Technisch basiert das Plugin auf der Totle API. Dabei handelt es sich um ein Widget, dass auf verschiedene dezentrale Exchanges, sogenannte DEX, zugreifen kann. Zwischen allen DEX, darunter etwa Kyber, Uniswap, EtherDelta und 0x Protocol, sucht Totle nach den besten verfügbaren Wechselkursen. WordPress-Nutzer, die das Plugin installieren, profitieren indes von anfallenden Gebühren.

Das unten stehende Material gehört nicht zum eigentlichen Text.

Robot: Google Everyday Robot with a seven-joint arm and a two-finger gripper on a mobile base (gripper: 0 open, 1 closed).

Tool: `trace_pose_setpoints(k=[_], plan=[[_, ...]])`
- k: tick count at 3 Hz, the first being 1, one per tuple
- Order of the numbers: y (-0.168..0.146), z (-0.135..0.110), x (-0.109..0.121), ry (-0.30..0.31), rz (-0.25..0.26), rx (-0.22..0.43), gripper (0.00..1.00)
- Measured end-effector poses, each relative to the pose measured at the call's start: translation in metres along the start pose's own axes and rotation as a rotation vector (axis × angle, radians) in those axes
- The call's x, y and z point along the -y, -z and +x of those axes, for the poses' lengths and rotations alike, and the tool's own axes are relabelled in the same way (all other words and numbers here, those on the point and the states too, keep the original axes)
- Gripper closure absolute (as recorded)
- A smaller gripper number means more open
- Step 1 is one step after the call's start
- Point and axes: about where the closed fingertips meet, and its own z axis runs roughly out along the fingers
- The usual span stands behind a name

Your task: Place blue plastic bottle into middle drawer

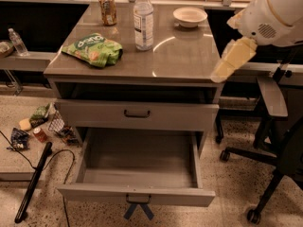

Diese sind nach Inhalt der Pressemitteilung flexibel bestimmbar.

Da es sich bei Totle um eine dezentrale Exchange handelt, lassen sich nur Krypto–Krypto-Handelspaare tauschen – Fiat-Onboarding ist aktuell noch nicht möglich.

Draper: Permalbulle mit Bitcoin-Affinität

Dezentralisiertes, zensurresistentes Krypto-Trading bringt uns dem Traum von einer wirklich grenzenlosen Welt einen Schritt näher

Tim Draper

Tim Draper, seines Zeichens Bitcoin–Befürworter der ersten Stunde, ist vor allem für seine bullishen Kursprognosen bekannt. Er sieht die größte Kryptowährung nach Marktkapitalisierung bis zum Jahr 2023 bei 250.000 US-Dollar. Aufsehen erregte zudem sein Zuschlag bei der Versteigerung der Ross-Ulbricht-Bitcoin. 2014 erstand Draper 30.000 BTC, welche der US Marshals Service im Zuge der Silk-Road-Zerschlagung versteigerte.

Dass Draper in Sachen Venture Capital ein Händchen hat, hat der Permabulle bereits mehrfach bewiesen. Seine Investitionshistorie umfasst etwa Investments in Baidu, Hotmail, Tesla und Coinbase. Ob auch das jüngst gestartete WordPress Plugin zum Kassenschlager wird, bleibt indes abzuwarten.